Feeder cattle mostly advanced. Most-active January gained 40 cents to $165.55. Pit close on March was up 7 cents at $165.47. April and May rose. August slipped 12 cents to $167.77.
The CME listed no tender notices to deliver on the expiring December fed cattle contract yesterday.
Bottom line. Larger show lists and stagnant or slipping wholesale beef cutout values are a bit concerning. USDA confirming big grain supplies is constructive in that no big surge in feed costs looms on the horizon.
Cash hogs. Cautious hog buyers bid steady to $1 lower Tuesday. Packer interest in buying hogs has eased as some plants have already booked the bulk of the hogs they need for the week.
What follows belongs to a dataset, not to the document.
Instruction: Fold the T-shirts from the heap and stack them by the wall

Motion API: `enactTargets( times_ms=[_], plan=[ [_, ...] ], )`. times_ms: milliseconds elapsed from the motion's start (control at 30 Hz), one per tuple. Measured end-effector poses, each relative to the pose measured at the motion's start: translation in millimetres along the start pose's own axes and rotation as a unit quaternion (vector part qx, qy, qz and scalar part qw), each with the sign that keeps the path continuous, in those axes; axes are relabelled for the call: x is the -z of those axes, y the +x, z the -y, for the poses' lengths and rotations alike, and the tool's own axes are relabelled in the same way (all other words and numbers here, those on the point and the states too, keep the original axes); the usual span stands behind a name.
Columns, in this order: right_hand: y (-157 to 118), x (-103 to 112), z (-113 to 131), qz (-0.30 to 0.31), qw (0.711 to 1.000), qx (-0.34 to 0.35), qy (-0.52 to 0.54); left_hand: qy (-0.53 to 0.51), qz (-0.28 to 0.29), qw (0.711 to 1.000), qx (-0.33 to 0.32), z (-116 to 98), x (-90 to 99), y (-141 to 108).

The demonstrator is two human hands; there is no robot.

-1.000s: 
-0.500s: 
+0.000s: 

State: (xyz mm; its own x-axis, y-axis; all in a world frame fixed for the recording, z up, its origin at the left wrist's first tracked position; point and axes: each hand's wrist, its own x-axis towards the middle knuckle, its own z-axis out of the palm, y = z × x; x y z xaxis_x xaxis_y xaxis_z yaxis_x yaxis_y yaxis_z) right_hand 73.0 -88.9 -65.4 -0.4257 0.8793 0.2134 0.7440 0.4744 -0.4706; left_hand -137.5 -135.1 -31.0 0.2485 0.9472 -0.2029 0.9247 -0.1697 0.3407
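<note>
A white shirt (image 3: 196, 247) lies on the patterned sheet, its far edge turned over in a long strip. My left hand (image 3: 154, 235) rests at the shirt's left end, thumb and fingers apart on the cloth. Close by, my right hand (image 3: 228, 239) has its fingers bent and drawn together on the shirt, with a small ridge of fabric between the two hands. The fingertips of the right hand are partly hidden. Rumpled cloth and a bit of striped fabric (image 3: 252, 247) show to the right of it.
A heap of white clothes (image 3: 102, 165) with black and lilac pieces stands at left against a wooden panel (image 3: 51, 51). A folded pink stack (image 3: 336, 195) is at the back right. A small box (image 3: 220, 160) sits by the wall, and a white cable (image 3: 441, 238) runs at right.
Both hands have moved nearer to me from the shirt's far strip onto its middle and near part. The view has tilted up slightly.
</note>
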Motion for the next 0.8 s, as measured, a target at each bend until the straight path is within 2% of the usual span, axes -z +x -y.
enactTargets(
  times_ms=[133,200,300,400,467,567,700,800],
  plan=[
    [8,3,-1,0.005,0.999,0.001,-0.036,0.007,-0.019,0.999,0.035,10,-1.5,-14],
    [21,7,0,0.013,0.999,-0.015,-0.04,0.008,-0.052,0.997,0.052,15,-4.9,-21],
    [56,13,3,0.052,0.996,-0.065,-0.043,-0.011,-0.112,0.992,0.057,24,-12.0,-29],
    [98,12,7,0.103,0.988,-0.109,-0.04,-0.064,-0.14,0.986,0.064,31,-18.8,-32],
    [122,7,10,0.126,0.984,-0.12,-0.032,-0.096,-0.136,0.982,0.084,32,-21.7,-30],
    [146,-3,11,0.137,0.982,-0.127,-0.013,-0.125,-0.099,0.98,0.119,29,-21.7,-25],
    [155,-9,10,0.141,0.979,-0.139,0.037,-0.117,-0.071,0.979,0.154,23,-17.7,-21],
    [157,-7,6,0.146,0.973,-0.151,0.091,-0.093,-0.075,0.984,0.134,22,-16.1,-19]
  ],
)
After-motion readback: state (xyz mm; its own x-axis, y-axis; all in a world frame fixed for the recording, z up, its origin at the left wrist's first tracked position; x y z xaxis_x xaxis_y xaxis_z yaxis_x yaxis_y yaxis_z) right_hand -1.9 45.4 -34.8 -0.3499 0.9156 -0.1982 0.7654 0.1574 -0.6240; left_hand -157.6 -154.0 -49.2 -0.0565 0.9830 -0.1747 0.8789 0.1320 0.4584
Light snows overnight in some parts of the Corn Belt may make slippery spots. Moderating temperatures ease producers' fears about shipping hogs in extreme cold.
USDA's afternoon reports showed Tuesday's weighted-average:
* National base price fell 90 cents to $77.69.
* Iowa-Minnesota fell $1.86 to $77.56.
* Western Corn Belt slid $1.56 to $77.46.
* Eastern Corn Belt was down 62 cents at $77.76.
Price changes are compared to USDA's afternoon report for Monday.
USDA reported last week's Iowa-southern Minnesota barrows and gilts averaged 282.4 pounds, up from 281.7 pounds the previous week and well above the 274.9-pound average a year ago.
USDA estimated Tuesday's hog slaughter at 436,000, Total so far this week of 871,000 is down 9,000 from last week, but up 13,000 from a year ago.
Tuesday's afternoon Omaha cutout value was up 61 cents at $90.22.
After advancing six straight days and rising $2.08 over that period, the CME two-day lean hog index, calculated using USDA data, slipped Monday for a third day. It dipped 29 cents to $81.69. It's still off its recent low of $80.83 on Nov. 25, but remains below its recent peaks of $82.91 on Dec. 4, $91.48 on Oct. 24, $98.25 on Sept. 20 and $102.56 on Aug. 15.
Based on the new cutout Dow Jones estimated Tuesday's packer margin index at plus $21.03 per head vs. plus $20.77 on Monday.
Hog futures. December hogs extended their recent slump to six consecutive days, tumbling to the lowest levels in eight months for the spot contract amid record heavy hog weights.
Heavy hog weights and larger-than-expected pork production have weighed on prices over the past few weeks, during a time when some analysts expected that meat processors could be facing a shortage due to earlier baby pig losses due to porcine epidemic diarrhea virus.
Many market watchers believed the market would begin to see smaller slaughter runs due to PEDV in December. The lack of confirmation has ushered in heavy liquidation of long positions, leading to further technical selling as prices fell below recent lows early Tuesday.
Meanwhile, big enough slaughter runs of heavyweight hogs are keeping production well above expectations.
Futures are also weighed down by weakness in recent negotiated cash trade, which has trended lower over the past week. December hogs at $80.82 are at a modest 87 cent discount to Monday's lean hog index at $81.69. That gap will close before December expires.
Despite recent slippage in the index, some analysts contend retail demand is strong enough to pork at these prices to absorb the extra pork at near current prices.
December slid 55 cents to a pit close of $80.82, the lowest price for the spot contract since April 9 and lowest in that contract's life since August 2. Most-active February was the big loser, down $1.12 to $88.72.
Bottom line. Despite plenty of heavy hogs and slipping cash and futures prices, some traders sense that demand is better than what some people had expected in both our domestic and export markets. The bottom could be near.